Za każdym napisanym komentarzem

·

Za każdym napisanym komentarzem

·

Wraz z nadejściem letniej pogody obrodziło na lewicy tekstami o tym, czym i jak lewica powinna się zajmować. W centrum zainteresowania znalazła się Partia Razem,  a co za tym idzie w ruch poszły znane i lubiane argumenty, które dobrze leżą pod piórem. W kierunku tzw. nowej lewicy formułuje się więc zazwyczaj ten sam pakiet zarzutów: że hipsterska, że za mało ludowa, że za bardzo radykalna, że osobno, że długi marsz.

Nie jest tajemnicą, że Partia Razem, a także szerzej „młoda/nowa  lewica”, w swojej politycznej działalności natrafia na bardzo silne bariery hamujące jej rozwój. Barierę dostępu do mediów, a co za tym idzie niskiej rozpoznawalności, opisał Hubert Walczyński w tekście „Dlaczego Partia Razem ma 3 procent poparcia”, więc nie ma sensu tego opisu ponownie przytaczać. Nie jest to jednak jedyna przeszkoda, bo możemy zauważyć również bariery pokoleniową, klasową i organizacyjną.

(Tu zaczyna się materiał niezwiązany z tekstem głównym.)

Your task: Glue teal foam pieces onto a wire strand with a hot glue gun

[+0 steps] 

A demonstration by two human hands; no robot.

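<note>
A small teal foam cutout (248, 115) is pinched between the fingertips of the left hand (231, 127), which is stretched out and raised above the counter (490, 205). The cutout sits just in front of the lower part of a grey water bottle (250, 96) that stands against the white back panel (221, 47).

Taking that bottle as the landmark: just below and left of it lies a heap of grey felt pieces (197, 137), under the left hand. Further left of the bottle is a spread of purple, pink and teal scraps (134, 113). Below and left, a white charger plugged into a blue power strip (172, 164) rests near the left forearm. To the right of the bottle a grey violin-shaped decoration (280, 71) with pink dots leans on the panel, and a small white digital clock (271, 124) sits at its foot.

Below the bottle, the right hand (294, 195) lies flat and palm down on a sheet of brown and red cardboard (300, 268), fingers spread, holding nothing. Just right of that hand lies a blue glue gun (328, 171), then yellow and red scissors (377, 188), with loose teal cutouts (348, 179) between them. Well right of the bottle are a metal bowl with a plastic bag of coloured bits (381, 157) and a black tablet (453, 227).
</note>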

W tekście będę posługiwał się zamiennie określeniami „młoda lewica” i „nowa lewica”, choć bez odrębnego, wielostronicowego tekstu nie mogę zaproponować innego niż intuicyjne rozumienie terminu. Używam tych pojemnych określeń także dlatego, że opisywane cechy dotyczą ogromnej większości środowiska, wykraczając poza ramy jednej organizacji.

Bariera pokoleniowa

Pierwszym problemem, z jakim mierzy się obecnie „nowa lewica”, jest to, że jest młoda zarówno pod względem organizacyjnym, jak i wiekowym, a dyskurs polityczny kreowany jest przez pokolenie dziadków, którzy nierzadko mieszkają w Sejmie od ćwierćwiecza. Część politycznej śmietanki chce rozegrać dogrywkę do okrągłego stołu, część przekonuje do konieczności dokończenia reform Balcerowicza, a jeszcze inni postanowili odkurzyć wyprowadzony sztandar PZPR. Ta perspektywa czasowa ciąży polskiej scenie politycznej jak ogromna kotwica, która utrzymuje zramolałych kapitanów przy sterach statku stojącego w miejscu, a każdy, kto spróbuje podgonić trochę dyskusję o podatkach, państwie, społeczeństwie, energetyce czy sytuacji geopolitycznej bliżej teraźniejszości, natrafi na żelazny opór.

Dodatkowo należy wziąć pod uwagę, że dominujące na „nowej lewicy” pokolenie 20- i 30-latków wychowało się w warunkach zupełnie odmiennych od tych, które panowały w poprzednim i jeszcze wcześniejszym okresie. Choć wszyscy odczuwamy skutki PRL czy transformacji ustrojowej, to jednak początek naszego świadomego udziału w życiu politycznym i społecznym przypada na czas powszechnego dostępu do telefonii komórkowej i Internetu, a śmieszkizm czy memetyka nie jest hipsterską fanaberią, lecz językiem powszechnie używanym i rozumianym wśród rówieśnic i rówieśników (choć oczywiście często śmieszkujemy i memujemy różnie w ramach tego samego pokolenia).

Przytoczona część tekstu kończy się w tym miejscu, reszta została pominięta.